Execução em ambiente de homologação, segunda-feira da semana 3 de I, das 09h às 13h, com Maria acompanhando.

Resultado primeira rodada (system prompt v0.4):

Métrica Valor Alvo
Taxa de acerto geral 79% (33/42) ≥ 85%
Acerto de decisão 93% (39/42)
Acerto de regra 88% (37/42)
Acerto de dados 95% (40/42)
Acerto de tom 86% (36/42)
Latência média 3,8s < 5s
Taxa de escalonamento 19% 20-30%

Categorização dos 9 erros: - Falha de regra (3): o agente esqueceu de aplicar RT-09 desconto recorrente em 3 casos onde cliente havia comprado nos últimos 7 dias. Cause: a regra estava no system prompt mas a tool de consulta de histórico não retornava esse dado consistentemente. - Falha de interpretação (3): o agente não entendeu termos regionais (a Skol "lata" pode ser "lata 350" ou "lata 473"; o cliente diz só "lata"). Few-shot não cobria essas variações. - Falha de tom (2): o agente respondeu com "Vamos lá!" em 2 casos, palavra vetada na lista de restrições. - Caso fora de escopo (1): cliente perguntou sobre "cerveja sem álcool", produto novo lançado em maio, não estava no catálogo Bling de teste. Agente respondeu de forma genérica, deveria ter perguntado.

Decisão: itera (módulo 04) e refaz bateria.

Segunda rodada (system prompt v0.5):

Métrica Valor
Taxa de acerto geral 88% (37/42)

Erros remanescentes: - 2 casos de áudio longo com ruído de fundo que o Haiku transcreveu errado. - 2 casos de SKU ambíguo onde o agente decidiu sozinho em vez de perguntar (decisão correta levaria a perguntar, agente seguiu com confiança média). - 1 caso fora de escopo (mantido como tal).

Decisão: aprovado. Segue para homologação com cliente (módulo 05).

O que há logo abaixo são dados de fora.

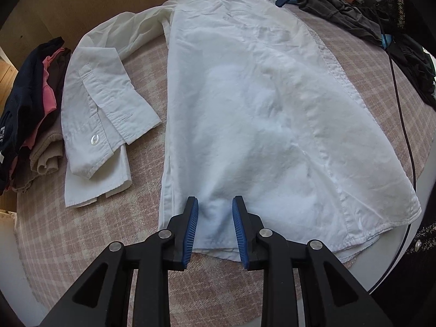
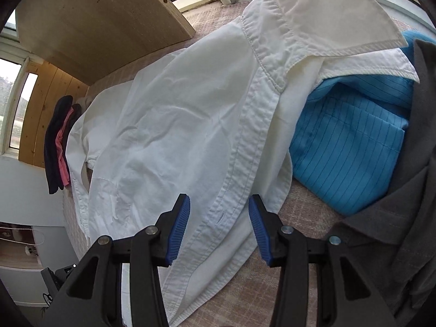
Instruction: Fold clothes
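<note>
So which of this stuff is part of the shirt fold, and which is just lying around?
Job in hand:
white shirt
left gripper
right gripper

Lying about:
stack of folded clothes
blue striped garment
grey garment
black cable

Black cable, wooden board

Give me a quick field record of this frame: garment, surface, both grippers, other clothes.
garment: white button-up shirt spread flat, one sleeve folded back beside it
surface: pink checked cloth
left gripper: open, over the hem
right gripper: open, over the button placket near the collar
folded stack: beside the sleeve
blue striped garment: beside the collar
</note>
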`<state>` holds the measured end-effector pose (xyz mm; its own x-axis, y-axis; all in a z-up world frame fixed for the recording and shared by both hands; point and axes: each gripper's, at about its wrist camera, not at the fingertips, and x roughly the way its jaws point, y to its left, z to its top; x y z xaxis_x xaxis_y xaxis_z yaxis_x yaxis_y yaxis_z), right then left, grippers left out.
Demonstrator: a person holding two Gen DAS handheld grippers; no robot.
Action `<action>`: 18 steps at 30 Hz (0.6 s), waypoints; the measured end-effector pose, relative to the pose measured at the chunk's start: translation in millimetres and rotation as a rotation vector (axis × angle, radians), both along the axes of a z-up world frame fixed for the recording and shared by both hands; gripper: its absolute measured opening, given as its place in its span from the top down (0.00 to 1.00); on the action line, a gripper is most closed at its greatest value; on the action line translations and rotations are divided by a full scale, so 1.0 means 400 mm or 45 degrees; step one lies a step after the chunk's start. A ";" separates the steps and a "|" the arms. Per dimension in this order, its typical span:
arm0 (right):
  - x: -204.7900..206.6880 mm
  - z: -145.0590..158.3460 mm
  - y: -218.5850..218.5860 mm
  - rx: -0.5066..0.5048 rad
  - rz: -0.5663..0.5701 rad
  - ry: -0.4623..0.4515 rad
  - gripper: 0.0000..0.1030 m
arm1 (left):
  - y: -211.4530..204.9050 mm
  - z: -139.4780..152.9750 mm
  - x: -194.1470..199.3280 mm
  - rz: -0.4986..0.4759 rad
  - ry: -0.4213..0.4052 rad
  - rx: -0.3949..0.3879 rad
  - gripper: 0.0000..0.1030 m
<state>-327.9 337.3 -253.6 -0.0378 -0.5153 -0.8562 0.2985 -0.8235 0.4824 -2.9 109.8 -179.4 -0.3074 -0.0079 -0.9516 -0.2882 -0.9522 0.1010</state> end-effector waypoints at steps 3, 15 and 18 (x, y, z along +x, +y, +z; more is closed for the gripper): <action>0.006 0.004 -0.011 0.024 0.022 0.036 0.65 | 0.009 0.017 0.007 -0.002 -0.007 -0.019 0.76; -0.013 0.090 0.093 0.021 -0.087 0.147 0.78 | 0.019 0.084 0.045 -0.018 -0.027 -0.014 0.75; -0.047 0.124 0.092 0.066 -0.140 0.248 0.47 | 0.025 0.099 0.056 -0.029 -0.037 -0.024 0.75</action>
<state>-346.8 374.2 -204.0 -0.2586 -0.4548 -0.8522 0.2894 -0.8782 0.3808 19.3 120.0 -139.8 -0.2800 -0.0192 -0.9598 -0.3131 -0.9433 0.1102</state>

Relatório de teste impresso, 4 páginas. Maria assina como validadora dos casos.

Erros comuns

  • Bateria pequena (< 20 casos). Estatística não significativa. Corrige: mínimo 30, ideal 40-50.
  • Casos inventados pelo implementador. Não refletem realidade. Corrige: histórico real anonimizado.
  • Critério de acerto subjetivo ("ficou bom"). Não dá métrica. Corrige: 4 critérios objetivos.
  • Validar acerto sozinho. Operador precisa ser quem decide o esperado. Corrige: Maria/operador valida cada caso.
  • Não categorizar erros. Ajuste fica chute. Corrige: categorização obrigatória.
  • Aceitar 80% "porque está perto". Vira projeto frágil em produção. Corrige: piso é piso.

Checklist de saída

  • 30 a 50 casos reais selecionados do histórico.
  • Casos anonimizados.
  • Critério de acerto definido (4 critérios).
  • Validação do esperado feita pelo operador.
  • Bateria executada em ambiente de homologação.
  • Taxa de acerto geral ≥ 85% após iteração.
  • Erros categorizados em famílias.
  • Relatório de teste documentado.

Vai além

  • Manual canônico, sub-etapa I.5 + exit-gate de I.
  • Pesquisa B §8 e G §3.3.
  • Exercício prático: para o cliente do exercício, montar bateria de 30 casos reais (ou simulados se não houver acesso a histórico real) e medir taxa de acerto na primeira rodada.